In the present embodiment, the press-molding is performed by pressing the sound-insulating layer 40 side of the binder 70 and the sound-absorbing layer 30 side of the laminate 60 in a press-molding die having a shape that matches the shape of the passenger compartment. By doing so, the automobile interior material 100 molded according to the shape of the passenger compartment is manufactured. That is, by placing the skin layer 10, the reinforcing layer 20, the sound absorbing layer 30, the sound insulating layer 40, and the backing layer 50 in this order and placing them between a pair of molds, and clamping and press molding Then, the automobile interior material 100 is formed by forming into a shape along the vehicle body panel of the automobile and laminating the layers 10 to 50.

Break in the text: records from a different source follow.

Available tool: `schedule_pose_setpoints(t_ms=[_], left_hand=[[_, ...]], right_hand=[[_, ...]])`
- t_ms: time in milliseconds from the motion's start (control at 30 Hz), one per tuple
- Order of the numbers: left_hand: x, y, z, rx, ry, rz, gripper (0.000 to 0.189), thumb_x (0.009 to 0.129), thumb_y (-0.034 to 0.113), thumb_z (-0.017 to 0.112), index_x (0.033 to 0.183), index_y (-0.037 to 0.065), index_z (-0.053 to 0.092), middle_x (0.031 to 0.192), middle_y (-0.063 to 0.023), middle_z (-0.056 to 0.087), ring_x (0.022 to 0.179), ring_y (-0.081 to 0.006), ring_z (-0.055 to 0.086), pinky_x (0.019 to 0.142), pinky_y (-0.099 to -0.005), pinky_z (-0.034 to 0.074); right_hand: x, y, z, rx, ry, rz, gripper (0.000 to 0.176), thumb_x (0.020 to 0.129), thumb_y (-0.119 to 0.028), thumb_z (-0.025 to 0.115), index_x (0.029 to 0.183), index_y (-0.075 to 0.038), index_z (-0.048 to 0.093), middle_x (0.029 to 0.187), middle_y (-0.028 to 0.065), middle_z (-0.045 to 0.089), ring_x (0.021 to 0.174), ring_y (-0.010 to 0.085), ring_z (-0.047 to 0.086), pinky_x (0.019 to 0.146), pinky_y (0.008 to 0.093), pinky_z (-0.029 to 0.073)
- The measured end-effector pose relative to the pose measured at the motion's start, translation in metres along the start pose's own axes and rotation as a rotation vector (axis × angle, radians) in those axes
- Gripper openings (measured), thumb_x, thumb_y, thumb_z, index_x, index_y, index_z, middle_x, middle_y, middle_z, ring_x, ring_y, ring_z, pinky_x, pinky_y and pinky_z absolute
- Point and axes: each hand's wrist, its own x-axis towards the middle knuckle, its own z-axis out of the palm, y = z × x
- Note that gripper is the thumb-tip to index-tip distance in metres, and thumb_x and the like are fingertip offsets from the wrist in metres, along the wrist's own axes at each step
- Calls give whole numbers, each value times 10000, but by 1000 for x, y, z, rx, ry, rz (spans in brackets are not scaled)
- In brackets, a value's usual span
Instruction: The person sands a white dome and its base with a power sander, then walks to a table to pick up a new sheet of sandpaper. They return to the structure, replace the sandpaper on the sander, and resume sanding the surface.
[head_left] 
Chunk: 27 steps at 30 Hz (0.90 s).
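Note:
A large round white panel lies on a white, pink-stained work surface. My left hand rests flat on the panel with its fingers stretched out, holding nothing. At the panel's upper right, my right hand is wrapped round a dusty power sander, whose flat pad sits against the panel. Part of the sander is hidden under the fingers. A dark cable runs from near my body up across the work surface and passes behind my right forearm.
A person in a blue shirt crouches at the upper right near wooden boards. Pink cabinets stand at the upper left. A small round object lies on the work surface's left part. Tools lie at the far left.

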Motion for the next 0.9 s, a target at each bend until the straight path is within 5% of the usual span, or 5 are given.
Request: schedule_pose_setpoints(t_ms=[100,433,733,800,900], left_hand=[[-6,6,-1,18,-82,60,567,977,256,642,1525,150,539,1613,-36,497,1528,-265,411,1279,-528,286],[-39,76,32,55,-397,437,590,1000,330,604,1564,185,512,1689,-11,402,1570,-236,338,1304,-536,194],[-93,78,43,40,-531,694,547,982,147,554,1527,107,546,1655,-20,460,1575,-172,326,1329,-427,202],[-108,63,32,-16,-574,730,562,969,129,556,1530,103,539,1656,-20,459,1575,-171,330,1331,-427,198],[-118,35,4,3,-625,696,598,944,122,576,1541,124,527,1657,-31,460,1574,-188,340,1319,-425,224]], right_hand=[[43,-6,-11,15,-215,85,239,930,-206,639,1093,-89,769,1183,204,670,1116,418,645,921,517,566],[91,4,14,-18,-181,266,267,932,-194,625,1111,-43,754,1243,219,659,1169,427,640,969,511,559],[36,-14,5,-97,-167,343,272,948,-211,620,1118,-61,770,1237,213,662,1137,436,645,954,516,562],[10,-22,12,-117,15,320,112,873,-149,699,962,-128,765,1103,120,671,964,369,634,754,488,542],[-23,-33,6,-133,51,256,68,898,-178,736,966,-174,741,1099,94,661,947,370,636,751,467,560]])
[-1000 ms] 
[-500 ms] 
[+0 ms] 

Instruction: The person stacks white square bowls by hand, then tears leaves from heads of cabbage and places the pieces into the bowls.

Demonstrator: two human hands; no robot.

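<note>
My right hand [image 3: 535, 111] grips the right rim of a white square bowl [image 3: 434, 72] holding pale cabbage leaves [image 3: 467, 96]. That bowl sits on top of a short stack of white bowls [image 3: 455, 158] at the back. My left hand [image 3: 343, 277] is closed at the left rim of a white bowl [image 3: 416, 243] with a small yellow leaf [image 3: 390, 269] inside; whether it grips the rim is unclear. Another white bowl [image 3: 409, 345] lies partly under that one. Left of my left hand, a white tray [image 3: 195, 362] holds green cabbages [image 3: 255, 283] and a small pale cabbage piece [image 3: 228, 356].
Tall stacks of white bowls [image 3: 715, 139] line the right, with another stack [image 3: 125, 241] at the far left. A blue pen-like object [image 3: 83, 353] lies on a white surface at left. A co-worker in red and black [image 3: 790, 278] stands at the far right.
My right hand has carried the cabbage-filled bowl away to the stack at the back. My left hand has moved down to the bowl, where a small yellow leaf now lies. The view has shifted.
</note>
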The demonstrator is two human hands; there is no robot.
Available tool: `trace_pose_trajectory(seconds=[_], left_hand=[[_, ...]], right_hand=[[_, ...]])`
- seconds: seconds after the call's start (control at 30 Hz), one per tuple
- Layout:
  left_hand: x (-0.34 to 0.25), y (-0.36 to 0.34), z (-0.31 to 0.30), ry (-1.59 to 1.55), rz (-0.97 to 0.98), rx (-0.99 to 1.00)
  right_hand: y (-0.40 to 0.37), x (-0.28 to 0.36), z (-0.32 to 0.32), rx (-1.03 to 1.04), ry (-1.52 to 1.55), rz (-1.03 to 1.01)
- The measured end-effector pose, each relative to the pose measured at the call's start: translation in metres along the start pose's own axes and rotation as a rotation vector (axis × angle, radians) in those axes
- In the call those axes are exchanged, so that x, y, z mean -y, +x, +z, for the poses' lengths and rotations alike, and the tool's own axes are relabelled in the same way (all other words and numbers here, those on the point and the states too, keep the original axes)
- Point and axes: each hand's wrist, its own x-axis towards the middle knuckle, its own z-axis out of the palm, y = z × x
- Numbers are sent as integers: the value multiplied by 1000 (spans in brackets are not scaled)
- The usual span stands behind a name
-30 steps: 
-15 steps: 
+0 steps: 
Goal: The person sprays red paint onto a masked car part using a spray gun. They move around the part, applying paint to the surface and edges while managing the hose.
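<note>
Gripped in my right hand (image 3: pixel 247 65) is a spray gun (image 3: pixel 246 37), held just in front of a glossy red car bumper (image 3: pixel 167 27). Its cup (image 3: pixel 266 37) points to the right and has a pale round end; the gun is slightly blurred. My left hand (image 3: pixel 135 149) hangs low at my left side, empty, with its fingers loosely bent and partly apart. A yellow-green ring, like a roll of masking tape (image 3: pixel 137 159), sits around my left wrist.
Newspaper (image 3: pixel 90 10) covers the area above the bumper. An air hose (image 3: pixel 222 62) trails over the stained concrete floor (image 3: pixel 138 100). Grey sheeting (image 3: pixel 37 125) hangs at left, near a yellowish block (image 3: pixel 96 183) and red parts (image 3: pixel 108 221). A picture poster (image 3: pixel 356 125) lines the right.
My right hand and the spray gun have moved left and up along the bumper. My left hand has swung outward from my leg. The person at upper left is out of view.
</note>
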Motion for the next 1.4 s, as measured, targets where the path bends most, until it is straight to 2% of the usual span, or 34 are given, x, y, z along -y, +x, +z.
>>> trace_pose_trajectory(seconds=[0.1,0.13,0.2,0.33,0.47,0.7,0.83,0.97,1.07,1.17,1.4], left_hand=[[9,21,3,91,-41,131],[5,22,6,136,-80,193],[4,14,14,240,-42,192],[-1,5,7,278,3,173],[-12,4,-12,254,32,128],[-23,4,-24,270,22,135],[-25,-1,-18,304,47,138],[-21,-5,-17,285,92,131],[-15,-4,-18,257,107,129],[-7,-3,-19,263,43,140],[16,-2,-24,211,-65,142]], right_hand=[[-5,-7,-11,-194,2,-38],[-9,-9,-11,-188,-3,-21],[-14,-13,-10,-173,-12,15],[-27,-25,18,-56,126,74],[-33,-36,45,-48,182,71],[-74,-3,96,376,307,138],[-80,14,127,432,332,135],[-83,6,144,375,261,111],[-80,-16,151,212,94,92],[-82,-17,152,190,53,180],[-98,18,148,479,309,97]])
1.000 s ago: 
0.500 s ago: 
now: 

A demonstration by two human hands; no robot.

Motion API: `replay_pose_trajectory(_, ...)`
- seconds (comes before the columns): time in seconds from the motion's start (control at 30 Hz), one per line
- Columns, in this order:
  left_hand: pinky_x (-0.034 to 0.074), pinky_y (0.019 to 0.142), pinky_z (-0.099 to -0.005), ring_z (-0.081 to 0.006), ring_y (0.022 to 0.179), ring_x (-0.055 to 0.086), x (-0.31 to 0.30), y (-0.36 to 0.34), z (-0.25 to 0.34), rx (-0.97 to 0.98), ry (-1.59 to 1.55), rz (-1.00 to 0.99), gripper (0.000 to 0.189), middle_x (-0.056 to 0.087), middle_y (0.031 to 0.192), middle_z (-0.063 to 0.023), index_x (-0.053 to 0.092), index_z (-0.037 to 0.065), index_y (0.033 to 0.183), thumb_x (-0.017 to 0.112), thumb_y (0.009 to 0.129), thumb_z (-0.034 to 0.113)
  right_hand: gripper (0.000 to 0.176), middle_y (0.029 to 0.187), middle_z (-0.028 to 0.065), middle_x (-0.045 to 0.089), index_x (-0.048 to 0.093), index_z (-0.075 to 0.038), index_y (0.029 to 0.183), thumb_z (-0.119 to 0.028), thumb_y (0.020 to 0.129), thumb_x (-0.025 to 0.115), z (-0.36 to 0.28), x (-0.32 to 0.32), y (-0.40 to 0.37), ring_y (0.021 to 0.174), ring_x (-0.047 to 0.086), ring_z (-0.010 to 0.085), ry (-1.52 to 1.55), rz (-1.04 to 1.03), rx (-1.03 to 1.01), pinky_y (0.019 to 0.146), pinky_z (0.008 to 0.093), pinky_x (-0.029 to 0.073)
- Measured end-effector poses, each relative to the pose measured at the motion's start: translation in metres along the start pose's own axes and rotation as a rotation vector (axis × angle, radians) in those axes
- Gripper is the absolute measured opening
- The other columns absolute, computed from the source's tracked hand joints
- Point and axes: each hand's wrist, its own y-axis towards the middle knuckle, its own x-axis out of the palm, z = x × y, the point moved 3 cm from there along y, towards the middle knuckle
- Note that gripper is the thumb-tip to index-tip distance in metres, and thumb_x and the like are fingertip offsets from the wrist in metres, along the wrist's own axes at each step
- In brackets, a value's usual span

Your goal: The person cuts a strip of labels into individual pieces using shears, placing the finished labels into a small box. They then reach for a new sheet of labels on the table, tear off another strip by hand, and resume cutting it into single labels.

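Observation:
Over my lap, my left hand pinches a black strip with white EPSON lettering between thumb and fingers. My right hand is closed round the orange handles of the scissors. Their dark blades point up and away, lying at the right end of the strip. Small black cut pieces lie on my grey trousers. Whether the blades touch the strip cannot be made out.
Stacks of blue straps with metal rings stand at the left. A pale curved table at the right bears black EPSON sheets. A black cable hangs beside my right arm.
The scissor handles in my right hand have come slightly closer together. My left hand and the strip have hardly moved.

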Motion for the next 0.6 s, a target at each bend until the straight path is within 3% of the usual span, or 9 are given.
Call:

At this time, the cross-linking fibers (sheath fibers in the case of the core-sheath structure fibers) constituting the reinforcing layer 20 are heated and melted by hot air, and are melted in the reinforcing layer while being crushed by mold clamping. It melts and spreads so as to bridge the base material fibers that are not. In addition, the cross-linking fibers in the molten state of the reinforcing layer bridge the fibers constituting the sound absorbing layer 30 (particularly the base material fibers for the sound absorbing layer) and the base material fibers in the reinforcing layer, and the sound absorbing layer 30 and the reinforcing layer 20 Or the fibers constituting the skin layer 10 and the base material fibers in the reinforcing layer are bridged to bond the skin layer 10 and the reinforcing layer 20 together. When the sound-absorbing layer 30 includes the sound-absorbing layer thermoplastic fiber, the sound-absorbing layer thermoplastic fiber is heated and melted by hot air and is melted in the sound-absorbing layer while being crushed by mold clamping. It melts and spreads so as not to bridge the base fiber for the sound absorbing layer. When the outer skin layer 10 includes the outer skin layer thermoplastic fiber, the outer skin layer thermoplastic fiber is heated and melted by hot air and is melted in the outer skin layer while being crushed by clamping. It melts and spreads so that no base material fiber for the skin layer bridges.
The thermoplastic sheet constituting the sound insulation layer 40 is in a molten state by being radiantly heated, and is adhered to the nonwoven fabric constituting the backing layer 50 and is also adhered to the base fiber in the sound absorbing layer by clamping. The backing layer 50 and the sound absorbing layer 30 are bonded together.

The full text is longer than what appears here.